◆ To do ◆
Using the listing below, report all lines holding the word "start".

______

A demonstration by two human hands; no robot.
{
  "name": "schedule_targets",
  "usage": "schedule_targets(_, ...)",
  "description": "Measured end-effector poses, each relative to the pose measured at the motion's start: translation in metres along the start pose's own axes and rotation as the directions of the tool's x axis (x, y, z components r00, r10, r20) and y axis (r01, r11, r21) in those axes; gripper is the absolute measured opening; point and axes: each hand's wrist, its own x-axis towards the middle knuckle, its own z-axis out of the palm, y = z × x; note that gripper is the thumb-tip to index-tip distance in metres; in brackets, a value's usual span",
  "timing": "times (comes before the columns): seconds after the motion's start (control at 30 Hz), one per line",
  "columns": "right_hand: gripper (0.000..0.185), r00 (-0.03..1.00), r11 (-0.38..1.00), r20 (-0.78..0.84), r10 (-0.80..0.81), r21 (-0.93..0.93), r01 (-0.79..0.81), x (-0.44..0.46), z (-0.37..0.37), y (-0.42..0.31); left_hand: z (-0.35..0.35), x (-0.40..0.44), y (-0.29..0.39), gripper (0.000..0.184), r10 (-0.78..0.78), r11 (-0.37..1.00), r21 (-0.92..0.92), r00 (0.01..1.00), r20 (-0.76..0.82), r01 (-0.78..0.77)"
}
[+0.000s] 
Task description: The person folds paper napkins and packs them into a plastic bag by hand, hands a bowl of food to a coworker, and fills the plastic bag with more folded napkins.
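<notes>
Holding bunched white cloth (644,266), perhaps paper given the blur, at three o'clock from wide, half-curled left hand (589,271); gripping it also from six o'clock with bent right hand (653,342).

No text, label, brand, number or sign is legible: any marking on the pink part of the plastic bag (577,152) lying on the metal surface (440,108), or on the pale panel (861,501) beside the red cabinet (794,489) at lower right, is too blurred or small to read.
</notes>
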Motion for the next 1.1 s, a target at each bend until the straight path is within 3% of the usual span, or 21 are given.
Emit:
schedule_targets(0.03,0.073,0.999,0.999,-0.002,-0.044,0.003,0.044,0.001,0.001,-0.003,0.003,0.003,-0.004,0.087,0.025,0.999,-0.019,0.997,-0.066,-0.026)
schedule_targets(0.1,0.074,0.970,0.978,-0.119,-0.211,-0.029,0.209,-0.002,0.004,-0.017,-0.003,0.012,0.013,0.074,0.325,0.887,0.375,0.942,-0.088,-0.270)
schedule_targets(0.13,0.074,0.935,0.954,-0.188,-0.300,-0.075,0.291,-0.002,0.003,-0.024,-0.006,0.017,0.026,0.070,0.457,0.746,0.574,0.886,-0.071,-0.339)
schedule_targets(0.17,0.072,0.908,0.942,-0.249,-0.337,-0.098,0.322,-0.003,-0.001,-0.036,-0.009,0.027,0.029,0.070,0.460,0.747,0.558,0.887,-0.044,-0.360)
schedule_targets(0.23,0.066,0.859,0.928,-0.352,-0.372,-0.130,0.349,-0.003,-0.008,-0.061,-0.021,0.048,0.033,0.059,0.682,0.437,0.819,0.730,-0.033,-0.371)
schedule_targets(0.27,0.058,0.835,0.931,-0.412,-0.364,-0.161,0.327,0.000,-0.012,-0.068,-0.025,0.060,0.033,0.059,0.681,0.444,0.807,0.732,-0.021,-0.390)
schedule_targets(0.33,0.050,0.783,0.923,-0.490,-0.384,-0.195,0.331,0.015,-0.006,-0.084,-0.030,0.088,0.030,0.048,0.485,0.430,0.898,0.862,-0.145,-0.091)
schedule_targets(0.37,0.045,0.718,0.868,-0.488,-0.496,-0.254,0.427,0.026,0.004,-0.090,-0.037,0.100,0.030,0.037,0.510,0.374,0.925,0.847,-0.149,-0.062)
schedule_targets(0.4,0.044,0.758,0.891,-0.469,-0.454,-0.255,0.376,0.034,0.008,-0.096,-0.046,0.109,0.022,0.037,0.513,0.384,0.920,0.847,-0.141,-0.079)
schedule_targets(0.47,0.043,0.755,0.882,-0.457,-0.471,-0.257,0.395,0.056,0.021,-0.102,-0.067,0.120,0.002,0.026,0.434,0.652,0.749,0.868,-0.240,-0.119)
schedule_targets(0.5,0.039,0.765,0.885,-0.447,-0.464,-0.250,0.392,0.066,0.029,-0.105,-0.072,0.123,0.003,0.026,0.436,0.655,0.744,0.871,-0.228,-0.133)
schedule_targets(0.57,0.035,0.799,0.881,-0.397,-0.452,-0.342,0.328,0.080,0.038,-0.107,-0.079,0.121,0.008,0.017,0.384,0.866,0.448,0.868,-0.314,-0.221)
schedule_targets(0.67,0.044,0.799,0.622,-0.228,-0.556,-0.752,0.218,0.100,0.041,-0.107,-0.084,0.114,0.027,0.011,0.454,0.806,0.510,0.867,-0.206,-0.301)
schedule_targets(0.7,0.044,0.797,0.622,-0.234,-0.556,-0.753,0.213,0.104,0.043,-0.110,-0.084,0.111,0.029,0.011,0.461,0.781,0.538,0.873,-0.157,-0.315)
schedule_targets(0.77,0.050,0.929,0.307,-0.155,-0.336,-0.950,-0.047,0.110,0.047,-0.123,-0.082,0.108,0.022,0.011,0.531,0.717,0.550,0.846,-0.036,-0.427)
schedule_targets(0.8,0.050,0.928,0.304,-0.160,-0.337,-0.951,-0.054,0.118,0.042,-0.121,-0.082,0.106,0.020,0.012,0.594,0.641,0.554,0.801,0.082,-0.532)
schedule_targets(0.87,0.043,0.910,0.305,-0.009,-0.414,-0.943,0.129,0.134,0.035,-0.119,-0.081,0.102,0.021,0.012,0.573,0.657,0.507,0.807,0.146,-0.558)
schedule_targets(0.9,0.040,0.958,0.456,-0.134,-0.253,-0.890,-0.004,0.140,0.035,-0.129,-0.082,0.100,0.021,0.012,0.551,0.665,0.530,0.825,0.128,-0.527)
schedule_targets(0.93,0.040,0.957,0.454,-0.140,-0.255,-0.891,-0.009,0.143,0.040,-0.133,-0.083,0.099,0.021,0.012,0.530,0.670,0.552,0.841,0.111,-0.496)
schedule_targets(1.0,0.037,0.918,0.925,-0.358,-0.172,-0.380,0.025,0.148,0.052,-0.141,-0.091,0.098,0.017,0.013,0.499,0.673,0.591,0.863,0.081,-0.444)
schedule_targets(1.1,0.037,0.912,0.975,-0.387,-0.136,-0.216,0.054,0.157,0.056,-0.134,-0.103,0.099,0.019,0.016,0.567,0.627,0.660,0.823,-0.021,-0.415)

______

◆ Output of the exercise ◆
  "description": "Measured end-effector poses, each relative to the pose measured at the motion's start: translation in metres along the start pose's own axes and rotation as the directions of the tool's x axis (x, y, z components r00, r10, r20) and y axis (r01, r11, r21) in those axes; gripper is the absolute measured opening; point and axes: each hand's wrist, its own x-axis towards the middle knuckle, its own z-axis out of the palm, y = z × x; note that gripper is the thumb-tip to index-tip distance in metres; in brackets, a value's usual span",
  "timing": "times (comes before the columns): seconds after the motion's start (control at 30 Hz), one per line",

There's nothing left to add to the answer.